--- Your assignment ---
Show every line of the data that includes the word "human".

*-*-*

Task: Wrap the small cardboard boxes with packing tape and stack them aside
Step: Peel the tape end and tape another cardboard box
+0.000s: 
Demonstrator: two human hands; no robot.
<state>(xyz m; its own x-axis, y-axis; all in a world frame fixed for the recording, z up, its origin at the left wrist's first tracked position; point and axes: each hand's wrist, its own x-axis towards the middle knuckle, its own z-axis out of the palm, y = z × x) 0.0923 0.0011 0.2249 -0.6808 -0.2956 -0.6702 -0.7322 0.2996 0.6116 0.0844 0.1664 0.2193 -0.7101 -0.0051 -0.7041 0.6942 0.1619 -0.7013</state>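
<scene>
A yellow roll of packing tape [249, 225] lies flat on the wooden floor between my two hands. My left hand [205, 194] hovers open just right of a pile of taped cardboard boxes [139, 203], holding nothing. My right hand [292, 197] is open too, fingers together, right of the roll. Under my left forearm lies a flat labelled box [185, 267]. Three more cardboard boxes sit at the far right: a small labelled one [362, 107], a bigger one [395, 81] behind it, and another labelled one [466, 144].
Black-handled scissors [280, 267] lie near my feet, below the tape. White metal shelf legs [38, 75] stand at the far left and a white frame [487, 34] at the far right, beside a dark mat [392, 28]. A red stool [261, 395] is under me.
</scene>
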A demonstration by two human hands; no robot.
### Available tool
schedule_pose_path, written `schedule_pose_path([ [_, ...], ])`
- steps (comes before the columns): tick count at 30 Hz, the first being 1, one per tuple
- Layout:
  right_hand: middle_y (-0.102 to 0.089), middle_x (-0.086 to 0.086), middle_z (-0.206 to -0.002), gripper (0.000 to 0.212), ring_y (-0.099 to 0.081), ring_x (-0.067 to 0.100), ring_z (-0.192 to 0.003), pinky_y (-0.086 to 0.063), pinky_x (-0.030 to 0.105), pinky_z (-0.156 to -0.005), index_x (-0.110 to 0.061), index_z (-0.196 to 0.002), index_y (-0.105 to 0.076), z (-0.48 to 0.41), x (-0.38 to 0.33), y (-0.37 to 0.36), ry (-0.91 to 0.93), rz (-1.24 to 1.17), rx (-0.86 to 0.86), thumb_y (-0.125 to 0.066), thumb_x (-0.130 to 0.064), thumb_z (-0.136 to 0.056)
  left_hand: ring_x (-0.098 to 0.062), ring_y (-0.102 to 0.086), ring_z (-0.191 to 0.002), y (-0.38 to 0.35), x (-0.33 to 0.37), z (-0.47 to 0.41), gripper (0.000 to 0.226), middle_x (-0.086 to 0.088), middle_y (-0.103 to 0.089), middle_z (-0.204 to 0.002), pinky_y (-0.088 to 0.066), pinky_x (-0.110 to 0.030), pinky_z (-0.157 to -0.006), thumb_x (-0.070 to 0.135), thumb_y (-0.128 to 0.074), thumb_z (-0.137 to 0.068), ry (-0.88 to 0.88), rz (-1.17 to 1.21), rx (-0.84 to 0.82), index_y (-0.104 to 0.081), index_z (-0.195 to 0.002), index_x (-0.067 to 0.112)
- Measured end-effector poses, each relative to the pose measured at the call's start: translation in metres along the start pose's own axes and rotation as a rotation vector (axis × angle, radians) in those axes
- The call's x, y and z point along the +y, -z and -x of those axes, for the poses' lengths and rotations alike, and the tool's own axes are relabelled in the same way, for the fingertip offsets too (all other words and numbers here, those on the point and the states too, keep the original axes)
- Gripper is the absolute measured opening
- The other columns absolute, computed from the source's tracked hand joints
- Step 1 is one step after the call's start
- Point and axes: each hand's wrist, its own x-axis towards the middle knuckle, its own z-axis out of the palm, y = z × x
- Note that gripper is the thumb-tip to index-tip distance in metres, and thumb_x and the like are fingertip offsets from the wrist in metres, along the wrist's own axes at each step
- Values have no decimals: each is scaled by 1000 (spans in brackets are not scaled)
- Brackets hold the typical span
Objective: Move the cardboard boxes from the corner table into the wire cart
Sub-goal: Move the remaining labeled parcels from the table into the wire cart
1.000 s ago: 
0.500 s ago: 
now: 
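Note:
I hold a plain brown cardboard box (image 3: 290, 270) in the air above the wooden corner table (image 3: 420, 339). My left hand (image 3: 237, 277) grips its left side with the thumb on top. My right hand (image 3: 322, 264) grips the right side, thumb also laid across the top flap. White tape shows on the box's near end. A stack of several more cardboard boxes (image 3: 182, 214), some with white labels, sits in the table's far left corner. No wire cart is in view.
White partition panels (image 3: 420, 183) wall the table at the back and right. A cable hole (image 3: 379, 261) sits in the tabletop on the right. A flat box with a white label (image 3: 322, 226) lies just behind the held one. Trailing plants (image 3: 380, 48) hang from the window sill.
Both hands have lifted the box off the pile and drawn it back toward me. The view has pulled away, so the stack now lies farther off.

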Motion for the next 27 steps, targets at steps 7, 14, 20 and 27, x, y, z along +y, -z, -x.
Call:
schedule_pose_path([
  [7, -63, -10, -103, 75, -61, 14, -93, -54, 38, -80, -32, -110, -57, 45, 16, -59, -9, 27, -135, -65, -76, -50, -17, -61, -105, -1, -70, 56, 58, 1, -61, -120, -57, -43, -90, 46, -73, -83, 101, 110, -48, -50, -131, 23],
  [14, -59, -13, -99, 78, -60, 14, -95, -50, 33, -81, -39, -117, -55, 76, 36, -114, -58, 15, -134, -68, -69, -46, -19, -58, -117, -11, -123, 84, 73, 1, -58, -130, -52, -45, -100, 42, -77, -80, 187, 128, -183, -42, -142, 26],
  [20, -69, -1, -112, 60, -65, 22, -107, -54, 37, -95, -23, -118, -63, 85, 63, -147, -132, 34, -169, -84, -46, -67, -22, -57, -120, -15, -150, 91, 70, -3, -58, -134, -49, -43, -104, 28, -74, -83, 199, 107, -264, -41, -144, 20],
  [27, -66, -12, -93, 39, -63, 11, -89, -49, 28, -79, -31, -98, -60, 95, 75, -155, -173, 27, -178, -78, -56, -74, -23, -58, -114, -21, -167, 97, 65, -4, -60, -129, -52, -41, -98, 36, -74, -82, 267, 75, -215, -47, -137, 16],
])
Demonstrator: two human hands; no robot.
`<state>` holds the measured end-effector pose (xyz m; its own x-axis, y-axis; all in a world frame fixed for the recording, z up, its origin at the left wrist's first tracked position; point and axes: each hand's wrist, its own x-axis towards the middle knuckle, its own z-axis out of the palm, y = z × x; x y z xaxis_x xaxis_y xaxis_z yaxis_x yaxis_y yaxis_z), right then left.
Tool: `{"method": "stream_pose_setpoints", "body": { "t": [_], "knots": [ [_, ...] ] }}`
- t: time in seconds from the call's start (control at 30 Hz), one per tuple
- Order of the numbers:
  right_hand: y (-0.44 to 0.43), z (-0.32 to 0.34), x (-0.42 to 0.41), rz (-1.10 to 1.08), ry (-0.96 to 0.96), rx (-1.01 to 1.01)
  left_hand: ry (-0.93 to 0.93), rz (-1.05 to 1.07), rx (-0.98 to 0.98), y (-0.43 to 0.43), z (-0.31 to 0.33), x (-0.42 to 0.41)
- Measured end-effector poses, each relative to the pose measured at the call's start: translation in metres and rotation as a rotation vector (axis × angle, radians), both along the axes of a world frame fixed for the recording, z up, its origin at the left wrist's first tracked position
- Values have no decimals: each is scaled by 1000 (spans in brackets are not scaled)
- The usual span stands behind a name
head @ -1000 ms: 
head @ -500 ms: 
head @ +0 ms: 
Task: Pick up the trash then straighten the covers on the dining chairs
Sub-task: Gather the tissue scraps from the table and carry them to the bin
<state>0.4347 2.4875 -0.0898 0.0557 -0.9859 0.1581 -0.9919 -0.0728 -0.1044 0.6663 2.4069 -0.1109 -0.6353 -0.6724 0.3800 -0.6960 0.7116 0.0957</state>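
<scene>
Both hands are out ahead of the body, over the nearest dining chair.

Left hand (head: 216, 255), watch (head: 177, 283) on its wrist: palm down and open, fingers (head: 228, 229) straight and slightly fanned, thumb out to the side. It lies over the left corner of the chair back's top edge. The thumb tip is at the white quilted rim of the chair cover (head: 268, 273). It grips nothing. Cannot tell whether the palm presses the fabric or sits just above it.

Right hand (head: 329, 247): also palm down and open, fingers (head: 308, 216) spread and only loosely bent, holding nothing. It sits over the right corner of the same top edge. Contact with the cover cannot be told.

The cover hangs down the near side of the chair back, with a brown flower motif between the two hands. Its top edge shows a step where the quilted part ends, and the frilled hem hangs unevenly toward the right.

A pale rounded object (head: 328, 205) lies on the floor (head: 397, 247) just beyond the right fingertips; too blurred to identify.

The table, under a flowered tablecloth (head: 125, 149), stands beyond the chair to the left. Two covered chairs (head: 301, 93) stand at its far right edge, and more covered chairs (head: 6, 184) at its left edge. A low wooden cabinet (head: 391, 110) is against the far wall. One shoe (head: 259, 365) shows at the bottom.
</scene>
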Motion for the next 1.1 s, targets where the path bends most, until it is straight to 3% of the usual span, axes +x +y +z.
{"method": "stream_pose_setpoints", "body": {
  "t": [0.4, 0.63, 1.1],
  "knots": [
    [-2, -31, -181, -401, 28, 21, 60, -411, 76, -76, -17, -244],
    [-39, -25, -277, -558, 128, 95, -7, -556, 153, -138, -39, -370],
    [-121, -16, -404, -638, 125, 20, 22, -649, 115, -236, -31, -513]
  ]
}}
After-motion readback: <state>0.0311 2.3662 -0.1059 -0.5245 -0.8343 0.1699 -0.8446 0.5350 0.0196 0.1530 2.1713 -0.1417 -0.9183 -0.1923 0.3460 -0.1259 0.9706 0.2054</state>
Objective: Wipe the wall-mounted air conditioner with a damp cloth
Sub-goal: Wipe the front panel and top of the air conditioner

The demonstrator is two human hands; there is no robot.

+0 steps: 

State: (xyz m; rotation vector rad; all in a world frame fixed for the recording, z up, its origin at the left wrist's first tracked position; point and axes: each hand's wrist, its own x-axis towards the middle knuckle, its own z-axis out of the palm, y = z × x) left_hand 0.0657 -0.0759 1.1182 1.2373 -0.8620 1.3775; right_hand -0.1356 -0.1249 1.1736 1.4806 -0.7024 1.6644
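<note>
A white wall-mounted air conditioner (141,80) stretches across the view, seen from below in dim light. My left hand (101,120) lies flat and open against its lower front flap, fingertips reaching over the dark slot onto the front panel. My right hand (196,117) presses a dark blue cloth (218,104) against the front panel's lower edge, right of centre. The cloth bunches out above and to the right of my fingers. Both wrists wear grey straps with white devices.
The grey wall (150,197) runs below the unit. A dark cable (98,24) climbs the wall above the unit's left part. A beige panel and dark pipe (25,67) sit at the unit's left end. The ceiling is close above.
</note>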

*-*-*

--- Response ---
Demonstrator: two human hands; no robot.
A demonstration by two human hands; no robot.
Demonstrator: two human hands; no robot.
The demonstrator is two human hands; there is no robot.

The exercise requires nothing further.